ABOUT THIS TASK: Looking at the entries below, state how many lines contain the word "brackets". Give the number alone.

PROVIDED RECORDS:
= = =
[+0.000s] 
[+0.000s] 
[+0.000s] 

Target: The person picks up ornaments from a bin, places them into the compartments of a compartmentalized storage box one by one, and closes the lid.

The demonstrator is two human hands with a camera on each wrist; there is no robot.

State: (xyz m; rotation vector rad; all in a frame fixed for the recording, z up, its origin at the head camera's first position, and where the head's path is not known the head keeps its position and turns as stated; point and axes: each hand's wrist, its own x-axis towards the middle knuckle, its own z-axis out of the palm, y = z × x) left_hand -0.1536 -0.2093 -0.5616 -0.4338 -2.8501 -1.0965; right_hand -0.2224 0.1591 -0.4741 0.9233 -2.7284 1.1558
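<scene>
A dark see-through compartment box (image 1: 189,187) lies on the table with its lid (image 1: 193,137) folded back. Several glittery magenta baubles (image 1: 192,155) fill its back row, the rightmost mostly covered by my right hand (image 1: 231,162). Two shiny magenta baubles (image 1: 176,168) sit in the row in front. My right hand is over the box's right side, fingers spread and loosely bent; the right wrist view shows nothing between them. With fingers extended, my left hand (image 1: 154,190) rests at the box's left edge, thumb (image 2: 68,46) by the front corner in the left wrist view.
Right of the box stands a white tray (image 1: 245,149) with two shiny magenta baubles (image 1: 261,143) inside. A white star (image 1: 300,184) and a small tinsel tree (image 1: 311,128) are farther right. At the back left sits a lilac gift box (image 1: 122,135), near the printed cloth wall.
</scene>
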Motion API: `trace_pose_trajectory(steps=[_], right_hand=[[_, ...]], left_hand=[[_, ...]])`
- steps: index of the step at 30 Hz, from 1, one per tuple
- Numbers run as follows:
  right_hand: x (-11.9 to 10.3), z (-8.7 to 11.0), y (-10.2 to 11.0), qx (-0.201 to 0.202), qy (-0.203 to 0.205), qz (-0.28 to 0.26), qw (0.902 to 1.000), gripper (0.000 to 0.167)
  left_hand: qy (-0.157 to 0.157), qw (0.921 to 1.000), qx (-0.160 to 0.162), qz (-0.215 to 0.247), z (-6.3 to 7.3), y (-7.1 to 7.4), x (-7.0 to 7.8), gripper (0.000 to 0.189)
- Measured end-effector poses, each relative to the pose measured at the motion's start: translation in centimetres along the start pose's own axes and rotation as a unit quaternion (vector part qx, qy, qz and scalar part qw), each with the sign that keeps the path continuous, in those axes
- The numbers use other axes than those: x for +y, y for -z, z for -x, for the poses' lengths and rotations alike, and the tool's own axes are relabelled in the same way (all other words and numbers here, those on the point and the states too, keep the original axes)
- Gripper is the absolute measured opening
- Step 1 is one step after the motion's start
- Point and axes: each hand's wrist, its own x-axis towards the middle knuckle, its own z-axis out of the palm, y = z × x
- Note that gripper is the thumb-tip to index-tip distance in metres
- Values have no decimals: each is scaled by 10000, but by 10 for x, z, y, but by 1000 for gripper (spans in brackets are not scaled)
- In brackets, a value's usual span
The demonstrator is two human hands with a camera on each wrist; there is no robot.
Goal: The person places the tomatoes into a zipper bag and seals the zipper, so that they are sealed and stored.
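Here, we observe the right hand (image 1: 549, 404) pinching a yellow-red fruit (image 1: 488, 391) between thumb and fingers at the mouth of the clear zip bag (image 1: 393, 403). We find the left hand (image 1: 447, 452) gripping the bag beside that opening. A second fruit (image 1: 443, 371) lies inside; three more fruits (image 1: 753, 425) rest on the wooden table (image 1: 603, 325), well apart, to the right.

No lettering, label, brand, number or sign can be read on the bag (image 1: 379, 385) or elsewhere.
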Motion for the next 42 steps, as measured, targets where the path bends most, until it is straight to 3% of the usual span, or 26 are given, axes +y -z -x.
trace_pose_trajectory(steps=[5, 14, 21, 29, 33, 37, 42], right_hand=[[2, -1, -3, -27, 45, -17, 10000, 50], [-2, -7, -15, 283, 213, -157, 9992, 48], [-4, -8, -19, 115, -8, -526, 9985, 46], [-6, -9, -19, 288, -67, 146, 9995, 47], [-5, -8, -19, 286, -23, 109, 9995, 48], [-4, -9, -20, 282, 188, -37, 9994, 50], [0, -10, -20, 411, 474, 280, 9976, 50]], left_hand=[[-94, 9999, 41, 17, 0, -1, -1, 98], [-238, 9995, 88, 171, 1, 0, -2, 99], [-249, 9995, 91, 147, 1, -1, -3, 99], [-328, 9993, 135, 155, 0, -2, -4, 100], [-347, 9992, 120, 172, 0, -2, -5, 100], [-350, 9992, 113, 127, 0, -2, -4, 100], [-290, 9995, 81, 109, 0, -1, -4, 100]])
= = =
EXERCISE SOLUTION: 2